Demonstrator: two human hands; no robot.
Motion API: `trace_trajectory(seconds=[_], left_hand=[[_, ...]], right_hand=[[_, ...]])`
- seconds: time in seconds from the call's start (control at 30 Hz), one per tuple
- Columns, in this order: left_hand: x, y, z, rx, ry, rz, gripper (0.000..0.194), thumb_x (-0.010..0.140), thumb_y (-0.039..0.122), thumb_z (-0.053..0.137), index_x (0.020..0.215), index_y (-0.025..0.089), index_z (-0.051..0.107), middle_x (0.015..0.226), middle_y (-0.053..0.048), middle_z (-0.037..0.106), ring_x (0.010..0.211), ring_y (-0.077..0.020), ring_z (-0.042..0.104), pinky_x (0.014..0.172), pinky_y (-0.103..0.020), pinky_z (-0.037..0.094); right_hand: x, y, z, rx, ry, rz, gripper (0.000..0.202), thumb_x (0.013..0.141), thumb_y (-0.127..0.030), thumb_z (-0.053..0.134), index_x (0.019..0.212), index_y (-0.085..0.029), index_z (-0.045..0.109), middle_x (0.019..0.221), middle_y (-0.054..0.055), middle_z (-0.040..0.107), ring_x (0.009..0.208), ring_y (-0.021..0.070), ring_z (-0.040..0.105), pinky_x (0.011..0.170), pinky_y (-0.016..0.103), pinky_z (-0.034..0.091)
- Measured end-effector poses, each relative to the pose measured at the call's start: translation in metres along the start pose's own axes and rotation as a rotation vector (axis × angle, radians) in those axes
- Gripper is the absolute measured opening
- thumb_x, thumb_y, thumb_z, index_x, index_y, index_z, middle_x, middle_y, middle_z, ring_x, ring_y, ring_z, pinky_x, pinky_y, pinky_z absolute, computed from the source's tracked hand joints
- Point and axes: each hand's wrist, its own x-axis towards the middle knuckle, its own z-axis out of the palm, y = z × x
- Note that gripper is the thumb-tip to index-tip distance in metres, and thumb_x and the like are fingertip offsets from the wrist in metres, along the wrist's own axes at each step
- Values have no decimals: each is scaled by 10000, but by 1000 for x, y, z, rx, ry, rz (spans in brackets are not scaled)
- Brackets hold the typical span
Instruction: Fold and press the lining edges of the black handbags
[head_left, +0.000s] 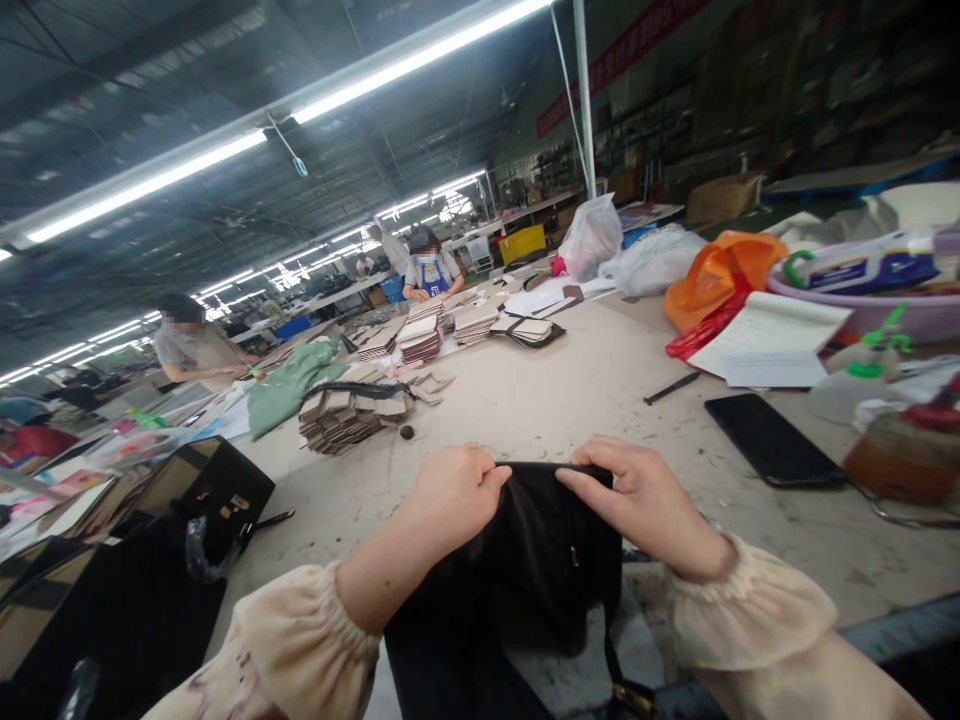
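A black fabric bag (536,560) hangs between my hands at the near edge of the worktable (570,390). My left hand (465,495) pinches the left end of its top edge, thumb over the rim. At the right end of the same edge, my right hand (630,495) grips with thumb and fingers. The edge is stretched nearly straight between them. A small zipper pull (574,555) shows on the bag, and a strap with metal hardware (634,697) dangles below on the right. The bag's lower part runs out of view.
Black boxy handbags (217,500) stand at left. Stacked brown pieces (349,415) and a green cloth (292,385) lie beyond. To the right are a phone (772,440), a pen (671,388), a notebook (772,340), a glue jar (904,460) and a purple basin (900,310). Co-workers (431,270) sit farther back.
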Motion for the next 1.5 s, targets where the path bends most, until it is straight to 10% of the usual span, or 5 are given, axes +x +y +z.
trace_trajectory(seconds=[0.5,1.5], left_hand=[[-1,0,1,-29,6,-21,359,868,358,451,608,167,610,707,-35,652,650,-138,546,599,-250,325],[-10,-16,-19,-135,-127,67,292,801,422,587,692,177,704,715,-17,675,639,-125,568,581,-225,354]], right_hand=[[4,-15,9,-176,-18,8,175,858,-377,574,923,-275,700,882,-13,696,832,154,618,744,260,428],[23,-21,17,-507,-90,-126,217,886,-323,523,742,-244,664,746,-10,675,709,150,598,619,281,335]])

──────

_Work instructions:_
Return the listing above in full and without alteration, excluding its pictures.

_Output below:_
Demonstrator: two human hands; no robot.
Motion API: `trace_trajectory(seconds=[_], left_hand=[[_, ...]], right_hand=[[_, ...]])`
- seconds: time in seconds from the call's start (control at 30 Hz), one per tuple
- Columns, in this order: left_hand: x, y, z, rx, ry, rz, gripper (0.000..0.194), thumb_x (-0.010..0.140), thumb_y (-0.039..0.122), thumb_z (-0.053..0.137), index_x (0.020..0.215), index_y (-0.025..0.089), index_z (-0.051..0.107), middle_x (0.015..0.226), middle_y (-0.053..0.048), middle_z (-0.037..0.106), ring_x (0.010..0.211), ring_y (-0.077..0.020), ring_z (-0.042..0.104), pinky_x (0.014..0.172), pinky_y (-0.103..0.020), pinky_z (-0.037..0.094); right_hand: x, y, z, rx, ry, rz, gripper (0.000..0.202), thumb_x (0.013..0.141), thumb_y (-0.127..0.030), thumb_z (-0.053..0.134), index_x (0.019..0.212), index_y (-0.085..0.029), index_z (-0.045..0.109), middle_x (0.019..0.221), middle_y (-0.054..0.055), middle_z (-0.040..0.107), ring_x (0.009..0.208), ring_y (-0.021..0.070), ring_z (-0.040..0.105), pinky_x (0.011..0.170), pinky_y (-0.016..0.103), pinky_z (-0.034..0.091)
- Measured end-effector poses, each relative to the pose measured at the call's start: translation in metres along the start pose's own axes and rotation as a rotation vector (axis × angle, radians) in those axes
- Gripper is the absolute measured opening
- thumb_x, thumb_y, thumb_z, index_x, index_y, index_z, middle_x, middle_y, middle_z, ring_x, ring_y, ring_z, pinky_x, pinky_y, pinky_z absolute, computed from the source's tracked hand joints
- Point and axes: each hand's wrist, its own x-axis towards the middle knuckle, its own z-axis out of the palm, y = z × x
- Note that gripper is the thumb-tip to index-tip distance in metres, and thumb_x and the like are fingertip offsets from the wrist in metres, along the wrist's own axes at each step
- Values have no decimals: each is scaled by 10000, but by 1000 for x, y, z, rx, ry, rz (spans in brackets are not scaled)
- Brackets hold the typical span
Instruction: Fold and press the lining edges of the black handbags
[head_left, +0.000s] 
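A black fabric bag (536,560) hangs between my hands at the near edge of the worktable (570,390). My left hand (465,495) pinches the left end of its top edge, thumb over the rim. At the right end of the same edge, my right hand (630,495) grips with thumb and fingers. The edge is stretched nearly straight between them. A small zipper pull (574,555) shows on the bag, and a strap with metal hardware (634,697) dangles below on the right. The bag's lower part runs out of view.
Black boxy handbags (217,500) stand at left. Stacked brown pieces (349,415) and a green cloth (292,385) lie beyond. To the right are a phone (772,440), a pen (671,388), a notebook (772,340), a glue jar (904,460) and a purple basin (900,310). Co-workers (431,270) sit farther back.
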Motion for the next 1.5 s, targets where the path bends most, until it is straight to 10% of the usual span, or 5 are given, axes +x +y +z.
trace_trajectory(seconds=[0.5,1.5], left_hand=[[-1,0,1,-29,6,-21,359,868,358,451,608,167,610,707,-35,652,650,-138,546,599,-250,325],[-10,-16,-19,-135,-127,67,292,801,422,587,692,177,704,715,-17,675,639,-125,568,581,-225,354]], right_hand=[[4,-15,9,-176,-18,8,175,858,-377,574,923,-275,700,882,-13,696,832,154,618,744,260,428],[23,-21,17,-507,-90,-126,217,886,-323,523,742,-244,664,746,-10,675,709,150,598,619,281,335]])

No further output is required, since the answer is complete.